Filter the entries beneath this task, copying only the lines that hold the word "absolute".

┌─ Dataset excerpts

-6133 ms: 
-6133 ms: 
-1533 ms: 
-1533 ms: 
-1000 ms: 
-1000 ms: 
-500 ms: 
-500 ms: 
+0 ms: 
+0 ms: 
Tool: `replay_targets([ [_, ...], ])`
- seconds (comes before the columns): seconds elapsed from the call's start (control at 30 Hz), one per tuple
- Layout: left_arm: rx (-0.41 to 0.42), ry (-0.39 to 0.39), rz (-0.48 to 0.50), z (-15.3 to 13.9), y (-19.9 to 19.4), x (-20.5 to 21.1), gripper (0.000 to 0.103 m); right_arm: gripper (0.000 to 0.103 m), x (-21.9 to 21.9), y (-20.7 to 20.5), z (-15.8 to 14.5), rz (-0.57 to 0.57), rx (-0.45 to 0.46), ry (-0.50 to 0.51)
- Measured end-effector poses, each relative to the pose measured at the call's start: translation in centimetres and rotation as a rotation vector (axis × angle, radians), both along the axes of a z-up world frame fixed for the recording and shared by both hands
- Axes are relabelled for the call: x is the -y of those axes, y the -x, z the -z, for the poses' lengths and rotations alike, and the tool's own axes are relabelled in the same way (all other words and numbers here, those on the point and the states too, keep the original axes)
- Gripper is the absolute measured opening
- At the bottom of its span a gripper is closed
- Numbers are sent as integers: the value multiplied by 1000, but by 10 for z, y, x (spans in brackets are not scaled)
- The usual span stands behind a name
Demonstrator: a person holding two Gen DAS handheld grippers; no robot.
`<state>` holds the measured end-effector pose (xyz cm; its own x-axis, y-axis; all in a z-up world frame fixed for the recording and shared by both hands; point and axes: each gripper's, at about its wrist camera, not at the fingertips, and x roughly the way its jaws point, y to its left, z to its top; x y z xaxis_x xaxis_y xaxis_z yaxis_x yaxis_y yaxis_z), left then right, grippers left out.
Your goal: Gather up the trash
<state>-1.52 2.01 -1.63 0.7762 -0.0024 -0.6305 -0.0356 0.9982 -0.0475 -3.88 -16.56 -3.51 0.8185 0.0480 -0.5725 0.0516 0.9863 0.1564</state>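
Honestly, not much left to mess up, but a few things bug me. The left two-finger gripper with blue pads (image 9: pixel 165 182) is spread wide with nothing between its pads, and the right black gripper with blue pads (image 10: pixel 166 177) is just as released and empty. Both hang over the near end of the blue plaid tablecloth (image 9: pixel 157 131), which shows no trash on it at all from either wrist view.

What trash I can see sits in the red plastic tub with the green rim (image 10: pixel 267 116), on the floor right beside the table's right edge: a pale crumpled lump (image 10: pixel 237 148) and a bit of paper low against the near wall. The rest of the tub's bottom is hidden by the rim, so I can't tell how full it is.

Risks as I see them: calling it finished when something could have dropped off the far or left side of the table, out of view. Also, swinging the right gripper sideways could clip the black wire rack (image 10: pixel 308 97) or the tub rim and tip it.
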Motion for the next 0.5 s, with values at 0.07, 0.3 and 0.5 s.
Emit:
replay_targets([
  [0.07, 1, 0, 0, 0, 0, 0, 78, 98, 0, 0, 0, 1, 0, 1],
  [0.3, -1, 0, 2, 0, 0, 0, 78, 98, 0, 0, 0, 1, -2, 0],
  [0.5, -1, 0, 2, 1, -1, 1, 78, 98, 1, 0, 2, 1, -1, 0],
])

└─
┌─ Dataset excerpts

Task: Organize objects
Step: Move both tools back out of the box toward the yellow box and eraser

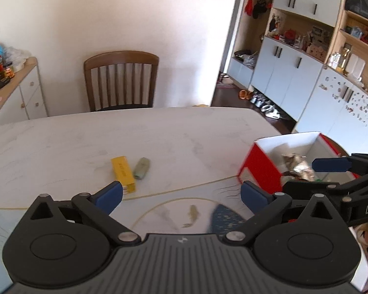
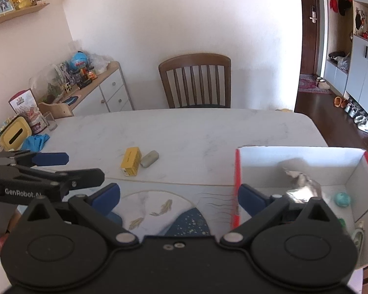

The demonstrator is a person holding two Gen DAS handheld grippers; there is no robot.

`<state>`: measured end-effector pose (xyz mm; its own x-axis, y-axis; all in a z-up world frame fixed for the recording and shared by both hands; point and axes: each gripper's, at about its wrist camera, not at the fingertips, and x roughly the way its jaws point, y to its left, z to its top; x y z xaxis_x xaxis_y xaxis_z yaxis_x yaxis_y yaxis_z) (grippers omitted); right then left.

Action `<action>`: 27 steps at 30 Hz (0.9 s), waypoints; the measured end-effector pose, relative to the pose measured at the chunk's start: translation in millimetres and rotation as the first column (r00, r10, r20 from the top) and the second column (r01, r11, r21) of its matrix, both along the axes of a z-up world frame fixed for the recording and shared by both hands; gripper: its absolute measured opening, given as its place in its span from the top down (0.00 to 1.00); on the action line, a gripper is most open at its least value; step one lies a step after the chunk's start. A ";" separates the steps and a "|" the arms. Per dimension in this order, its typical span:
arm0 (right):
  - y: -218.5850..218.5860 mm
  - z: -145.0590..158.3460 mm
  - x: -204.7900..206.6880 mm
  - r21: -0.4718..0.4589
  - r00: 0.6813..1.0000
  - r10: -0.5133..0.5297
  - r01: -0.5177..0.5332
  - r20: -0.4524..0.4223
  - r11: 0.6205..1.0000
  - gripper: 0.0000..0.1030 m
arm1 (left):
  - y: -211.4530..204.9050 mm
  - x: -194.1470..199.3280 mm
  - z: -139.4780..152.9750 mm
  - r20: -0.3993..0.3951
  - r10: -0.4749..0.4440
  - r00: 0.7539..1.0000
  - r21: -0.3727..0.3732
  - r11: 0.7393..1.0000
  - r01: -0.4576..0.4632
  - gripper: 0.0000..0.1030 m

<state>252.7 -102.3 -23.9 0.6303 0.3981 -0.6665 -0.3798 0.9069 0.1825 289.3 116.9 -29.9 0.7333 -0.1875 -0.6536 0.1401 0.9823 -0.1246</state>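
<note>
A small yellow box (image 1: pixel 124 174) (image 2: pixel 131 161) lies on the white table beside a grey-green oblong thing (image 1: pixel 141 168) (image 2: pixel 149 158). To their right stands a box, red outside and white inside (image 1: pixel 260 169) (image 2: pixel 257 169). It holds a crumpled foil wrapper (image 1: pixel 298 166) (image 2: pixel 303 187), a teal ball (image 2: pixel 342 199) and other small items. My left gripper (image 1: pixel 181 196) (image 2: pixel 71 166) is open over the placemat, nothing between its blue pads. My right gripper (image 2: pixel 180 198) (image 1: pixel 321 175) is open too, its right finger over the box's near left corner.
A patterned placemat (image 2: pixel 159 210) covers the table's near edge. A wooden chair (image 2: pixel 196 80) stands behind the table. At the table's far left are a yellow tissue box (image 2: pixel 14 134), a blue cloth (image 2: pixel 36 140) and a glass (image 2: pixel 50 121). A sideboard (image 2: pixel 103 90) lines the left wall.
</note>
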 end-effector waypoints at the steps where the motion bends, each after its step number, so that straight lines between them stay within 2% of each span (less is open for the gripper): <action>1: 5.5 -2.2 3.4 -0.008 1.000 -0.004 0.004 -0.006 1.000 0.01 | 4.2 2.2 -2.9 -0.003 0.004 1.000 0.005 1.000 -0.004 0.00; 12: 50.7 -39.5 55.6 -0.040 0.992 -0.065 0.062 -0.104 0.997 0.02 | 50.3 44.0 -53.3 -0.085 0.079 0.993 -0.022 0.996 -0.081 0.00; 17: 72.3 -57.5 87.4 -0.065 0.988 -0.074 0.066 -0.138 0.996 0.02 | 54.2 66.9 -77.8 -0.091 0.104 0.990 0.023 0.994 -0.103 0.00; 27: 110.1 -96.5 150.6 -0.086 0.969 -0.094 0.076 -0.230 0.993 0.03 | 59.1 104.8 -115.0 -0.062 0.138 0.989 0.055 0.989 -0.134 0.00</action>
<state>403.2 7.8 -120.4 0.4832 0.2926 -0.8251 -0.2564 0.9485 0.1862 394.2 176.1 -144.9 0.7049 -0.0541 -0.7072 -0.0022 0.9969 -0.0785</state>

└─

» **Reply**
- Gripper is the absolute measured opening
Action `<action>`: 27 steps at 30 Hz (0.9 s), waypoints; the measured end-effector pose, relative to the pose measured at the chunk's start: translation in millimetres and rotation as the first column (r00, r10, r20 from the top) and the second column (r01, r11, r21) of its matrix, both along the axes of a z-up world frame fixed for the recording and shared by both hands; gripper: its absolute measured opening, given as its place in its span from the top down (0.00 to 1.00); on the action line, a gripper is most open at its least value; step one lies a step after the chunk's start. A ";" separates the steps and a "|" the arms. Per dimension in this order, its typical span:

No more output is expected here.